* _Given records_:
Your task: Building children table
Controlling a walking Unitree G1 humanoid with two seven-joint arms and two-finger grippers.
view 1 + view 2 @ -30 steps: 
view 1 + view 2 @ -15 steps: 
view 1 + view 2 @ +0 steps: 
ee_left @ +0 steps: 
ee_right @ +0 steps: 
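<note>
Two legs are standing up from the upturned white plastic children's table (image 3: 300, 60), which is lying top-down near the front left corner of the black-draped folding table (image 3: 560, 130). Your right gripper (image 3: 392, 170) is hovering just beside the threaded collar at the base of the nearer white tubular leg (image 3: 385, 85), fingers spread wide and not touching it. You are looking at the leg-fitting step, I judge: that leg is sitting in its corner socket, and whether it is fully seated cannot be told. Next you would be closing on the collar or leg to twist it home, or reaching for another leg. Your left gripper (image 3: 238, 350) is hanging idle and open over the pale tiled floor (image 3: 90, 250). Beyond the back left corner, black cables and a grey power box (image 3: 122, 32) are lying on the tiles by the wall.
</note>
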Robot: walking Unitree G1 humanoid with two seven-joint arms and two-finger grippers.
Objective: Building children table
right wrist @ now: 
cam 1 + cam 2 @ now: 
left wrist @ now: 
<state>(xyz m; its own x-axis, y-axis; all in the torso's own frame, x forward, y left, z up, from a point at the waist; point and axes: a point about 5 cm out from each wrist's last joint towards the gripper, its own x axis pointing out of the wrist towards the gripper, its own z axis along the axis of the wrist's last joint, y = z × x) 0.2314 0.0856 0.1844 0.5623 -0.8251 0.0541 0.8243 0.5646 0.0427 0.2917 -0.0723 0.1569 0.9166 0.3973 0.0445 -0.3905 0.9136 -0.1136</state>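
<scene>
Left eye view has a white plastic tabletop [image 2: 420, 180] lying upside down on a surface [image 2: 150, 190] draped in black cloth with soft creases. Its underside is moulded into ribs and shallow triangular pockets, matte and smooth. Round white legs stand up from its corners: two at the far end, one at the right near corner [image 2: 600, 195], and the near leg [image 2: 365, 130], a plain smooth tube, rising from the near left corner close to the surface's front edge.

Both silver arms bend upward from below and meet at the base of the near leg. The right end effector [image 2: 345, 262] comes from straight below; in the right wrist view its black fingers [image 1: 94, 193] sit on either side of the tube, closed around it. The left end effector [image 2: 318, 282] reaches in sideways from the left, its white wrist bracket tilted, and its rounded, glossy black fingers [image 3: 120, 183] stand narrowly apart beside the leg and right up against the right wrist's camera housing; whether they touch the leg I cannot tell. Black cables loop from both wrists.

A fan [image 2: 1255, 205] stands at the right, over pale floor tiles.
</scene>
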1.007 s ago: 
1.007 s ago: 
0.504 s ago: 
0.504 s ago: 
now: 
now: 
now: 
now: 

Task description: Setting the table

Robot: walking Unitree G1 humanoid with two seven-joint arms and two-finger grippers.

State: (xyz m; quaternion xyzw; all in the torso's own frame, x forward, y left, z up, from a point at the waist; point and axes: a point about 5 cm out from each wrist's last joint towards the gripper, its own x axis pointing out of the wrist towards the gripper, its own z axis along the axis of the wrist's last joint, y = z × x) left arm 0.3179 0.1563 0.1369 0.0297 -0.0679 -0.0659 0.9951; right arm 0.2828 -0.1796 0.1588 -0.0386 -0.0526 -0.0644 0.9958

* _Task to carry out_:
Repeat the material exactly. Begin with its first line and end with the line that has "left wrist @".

* _Answer space_:
Your task: Building children table
Controlling a walking Unitree G1 humanoid with two seven-joint arms and two-finger grippers.
view 1 + view 2 @ -30 steps: 
view 1 + view 2 @ -15 steps: 
view 1 + view 2 @ +0 steps: 
ee_left @ +0 steps: 
ee_right @ +0 steps: 
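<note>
Two legs are standing up from the upturned white plastic children's table (image 3: 300, 60), which is lying top-down near the front left corner of the black-draped folding table (image 3: 560, 130). Your right gripper (image 3: 392, 170) is hovering just beside the threaded collar at the base of the nearer white tubular leg (image 3: 385, 85), fingers spread wide and not touching it. You are looking at the leg-fitting step, I judge: that leg is sitting in its corner socket, and whether it is fully seated cannot be told. Next you would be closing on the collar or leg to twist it home, or reaching for another leg. Your left gripper (image 3: 238, 350) is hanging idle and open over the pale tiled floor (image 3: 90, 250). Beyond the back left corner, black cables and a grey power box (image 3: 122, 32) are lying on the tiles by the wall.
</note>
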Robot: walking Unitree G1 humanoid with two seven-joint arms and two-finger grippers.
Objective: Building children table
right wrist @ now: 
cam 1 + cam 2 @ now: 
left wrist @ now: 

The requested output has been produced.